Люси с силой зажмурилась, запустив руки в волосы. По квартире разносился настойчивый стук в дверь, а ей хотелось только одного – остановить время, вернуть все назад и исправить. Или свернуться в позу эмбриона, чтобы не чувствовать ничего.
Она крепче сжала руки, встав на ноги. Это было ее решением: перестать быть трусихой и встретиться со своими страхами лицом к лицу. Она была дурой, которая до этого только и делала, что убегала. Что ж, настало время остановить этот марафон.
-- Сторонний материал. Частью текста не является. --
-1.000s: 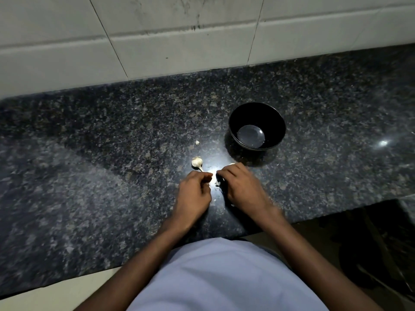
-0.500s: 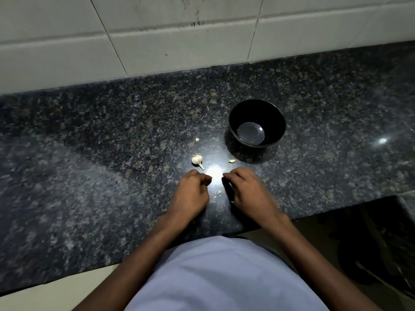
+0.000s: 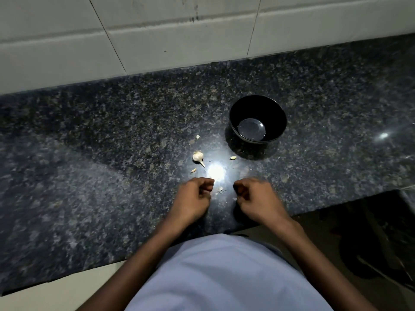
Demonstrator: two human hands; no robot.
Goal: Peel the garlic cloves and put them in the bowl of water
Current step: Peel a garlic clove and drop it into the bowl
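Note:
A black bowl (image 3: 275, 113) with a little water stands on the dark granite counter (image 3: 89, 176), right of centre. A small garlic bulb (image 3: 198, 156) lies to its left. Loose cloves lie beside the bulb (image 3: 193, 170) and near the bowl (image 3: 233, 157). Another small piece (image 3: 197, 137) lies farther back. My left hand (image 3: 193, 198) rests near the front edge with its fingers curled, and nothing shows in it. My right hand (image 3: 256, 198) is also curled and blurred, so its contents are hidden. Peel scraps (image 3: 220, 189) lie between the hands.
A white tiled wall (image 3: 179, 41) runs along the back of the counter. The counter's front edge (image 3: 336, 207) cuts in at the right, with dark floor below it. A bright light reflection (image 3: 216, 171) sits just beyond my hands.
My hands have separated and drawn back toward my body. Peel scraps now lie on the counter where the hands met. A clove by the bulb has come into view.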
Чтобы потом не было еще больнее.
Каждый шаг до двери сопровождался ударами в дверь. Она уверенно подошла к ней, напоследок сделав глубокий вдох и, словно ища поддержки, крепче сжала телефон. Он сопровождал ее на протяжении многих лет. Ему же и суждено было стать ее спасательной соломинкой.
Когда же последствия вас настигли, попытайтесь встретить их с гордо поднятой головой. Несмотря ни на что, вы не должны запомниться хныкающей девчонкой.
В жизни каждого человека наступает момент, когда время неожиданно останавливается. Люси называла это «последней секундой». В ее жизни было несколько «последних секунд». Первая «последняя секунда» пришлась на ее пятилетие, когда доктор в Нью-Йоркской госпитали и очками в тонкой оправе сказал, что Лейла Хартфилия покинула этот мир. Тогда она плакала три ночи подряд, сжимая в руках маленького мишку, подаренного мамой.